Indicating that the results are applicable to other cities across UK and Europe, the team called for environmental health policies to bring about better air quality in urban areas.

Previous studies had shown a connection between childhood illness, pregnancy complications, and air pollution, but studies on the impact of noise pollution on pregnancy produced inconsistent results.

The current research investigated the association between exposure to both noise and air pollution in road traffic during pregnancy with two birth weight outcomes-low birth weight, i.e., less than 2,500 g and being born small for the gestational age.

The team used national registers to examine more than 540,000 live, single, full time births between 2006 and 2012 within Greater London.

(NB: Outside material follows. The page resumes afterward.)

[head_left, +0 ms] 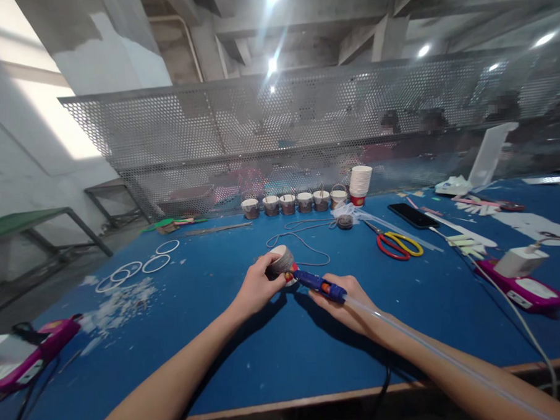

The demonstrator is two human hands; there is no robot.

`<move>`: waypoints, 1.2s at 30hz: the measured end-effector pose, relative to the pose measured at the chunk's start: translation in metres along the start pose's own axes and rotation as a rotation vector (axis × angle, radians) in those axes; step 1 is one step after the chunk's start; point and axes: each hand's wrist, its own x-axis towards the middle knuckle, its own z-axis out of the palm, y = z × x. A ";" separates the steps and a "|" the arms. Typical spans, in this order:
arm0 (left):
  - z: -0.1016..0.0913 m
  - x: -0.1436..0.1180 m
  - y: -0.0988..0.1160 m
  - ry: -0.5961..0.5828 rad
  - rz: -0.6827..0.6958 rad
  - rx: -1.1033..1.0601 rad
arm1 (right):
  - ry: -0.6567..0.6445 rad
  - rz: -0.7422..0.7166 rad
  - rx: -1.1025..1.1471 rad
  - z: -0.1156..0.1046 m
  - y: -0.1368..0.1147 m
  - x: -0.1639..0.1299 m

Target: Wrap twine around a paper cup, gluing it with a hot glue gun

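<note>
My left hand (259, 282) is closed around a small paper cup (283, 259), held tilted just above the blue table. Grey cord covers part of the cup's side, and red printed paper shows near its lower end. In my right hand (344, 300) is a blue hot glue gun (318, 284), its nozzle at the red part of the cup. A long clear glue stick (387, 320) runs out of the gun's back over my right forearm. Grey cord (304, 243) lies loosely curved behind the cup, leading towards a small ball of yarn (344, 222).
Several cord-wrapped cups (288, 205) line the back edge beside a stack of paper cups (361, 183). Right of centre lie scissors (397, 247) and a black phone (412, 216). White rings (156, 264) lie left. Magenta power strips (524, 286) sit at both sides, cables trailing.
</note>
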 end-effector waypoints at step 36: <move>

They recorded the mother’s home address at the time of birth and the average levels of traffic pollutants (such as nitrogen oxides (NOx), nitrogen dioxide (NO2), and fine particulate matter (PM2.5) from traffic exhaust and non-exhaust sources, including brakes or tire wear) and larger particulate matter (PM10) were estimated Noise levels during the day and night-time traffic were also estimated.

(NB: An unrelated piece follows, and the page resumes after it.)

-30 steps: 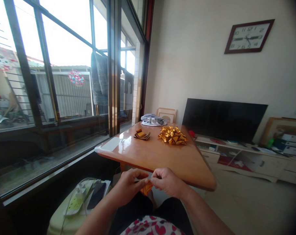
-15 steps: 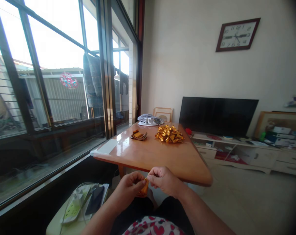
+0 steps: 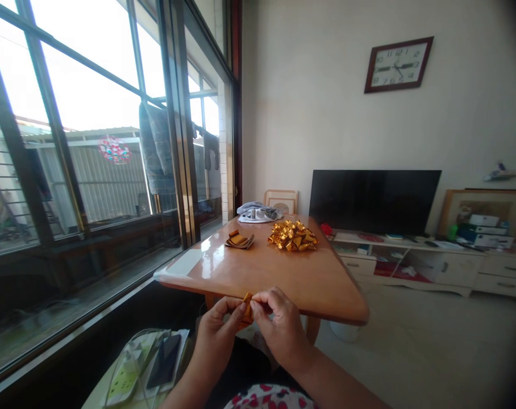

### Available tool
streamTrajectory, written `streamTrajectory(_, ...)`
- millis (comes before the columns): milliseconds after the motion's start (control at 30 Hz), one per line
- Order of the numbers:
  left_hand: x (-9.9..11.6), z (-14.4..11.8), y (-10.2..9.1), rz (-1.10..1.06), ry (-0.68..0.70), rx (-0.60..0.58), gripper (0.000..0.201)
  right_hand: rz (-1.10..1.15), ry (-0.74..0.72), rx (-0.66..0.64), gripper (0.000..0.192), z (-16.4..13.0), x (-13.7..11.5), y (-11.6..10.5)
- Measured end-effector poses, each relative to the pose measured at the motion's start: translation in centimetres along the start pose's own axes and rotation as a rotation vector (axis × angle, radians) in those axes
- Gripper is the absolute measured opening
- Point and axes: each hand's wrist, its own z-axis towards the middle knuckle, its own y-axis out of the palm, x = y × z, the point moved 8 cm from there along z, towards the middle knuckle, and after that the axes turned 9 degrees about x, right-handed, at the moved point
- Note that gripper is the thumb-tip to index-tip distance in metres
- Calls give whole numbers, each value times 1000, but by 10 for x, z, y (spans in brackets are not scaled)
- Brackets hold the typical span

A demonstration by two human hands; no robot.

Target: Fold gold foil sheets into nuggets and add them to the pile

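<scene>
Both my hands are close together in front of the table's near edge, pinching one piece of shiny gold foil paper (image 3: 246,319). My left hand (image 3: 221,325) grips its left side between thumb and fingers. From the other side, my right hand (image 3: 279,324) pinches the foil near its top, fingertips almost meeting the left ones. Part of the foil is hidden behind the fingers. On the wooden table (image 3: 266,278) lie a flat stack of gold foil sheets (image 3: 240,240) and, to its right, a heap of folded gold foil pieces (image 3: 292,235).
Grey cloth (image 3: 258,212) is bundled at the table's far end. At my lower left a small stand holds a green power strip (image 3: 128,375) with cables and a dark phone (image 3: 164,361). A television (image 3: 375,201) stands on a low cabinet (image 3: 458,271). Windows line the left.
My hands have risen slightly, and my right hand has rolled over the foil. More of the foil's top edge shows between the fingers. The view has shifted a little.
</scene>
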Motion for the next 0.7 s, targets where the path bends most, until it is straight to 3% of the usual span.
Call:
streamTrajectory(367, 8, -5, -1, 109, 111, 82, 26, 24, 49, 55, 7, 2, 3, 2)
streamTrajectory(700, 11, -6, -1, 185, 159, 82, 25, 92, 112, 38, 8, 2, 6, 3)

After analyzing the data using statistical models, the researchers found that increases in traffic-related air pollutants-particularly PM2.5--were linked with 2%–6% increased odds of low birth weight and 1%–3% increased odds of being small for gestational age, even after road traffic noise was accounted for.

Although there was no proof for the independent association of increased exposure to road traffic noise with birth weight, the authors stated they cannot rule out the chance of an association in a study area with a wider range of noise exposures.

The authors stated that the air pollution from road traffic can significantly affect fetal growth. They also found that the average annual concentration of PM2.5 in 2013 was 15.3 g m3, and also estimated that reducing the PM2.5 concentration by 10% would approximately prevent 3% (90) of babies being born at full-term with low birth weight in London each year.

With the annual number of births projected to continue increasing in London, the absolute health burden will increase at the population level, unless air quality in London improves,"

Researchers at the University of Edinburgh argued that the onus is on policy makers to protect women and unborn babies. They added that even though the findings from the UK are of concern, "a global perspective reveals something approaching a public health catastrophe."

They used Beijing as an example of what coordinated action can achieve, referring to the improvement of air quality during the 2008 Olympics. The challenge, they said, lies in maintaining reductions in the longer term via combinations of national and local authority action, especially in reducing congestion and implementing interventions to overcome diesel combustion emissions in urban areas.

The study is expected to promote awareness that prenatal exposure to small particle air pollution is harmful to unborn infants. However, the researchers stressed that increasing awareness without providing solutions to the issue risks feeding maternal anxiety and guilt.

The researchers concluded that to overcome the issue of traffic related air pollution, and reduce health risks for the next generation, immediate, broad, multi-sector action is needed.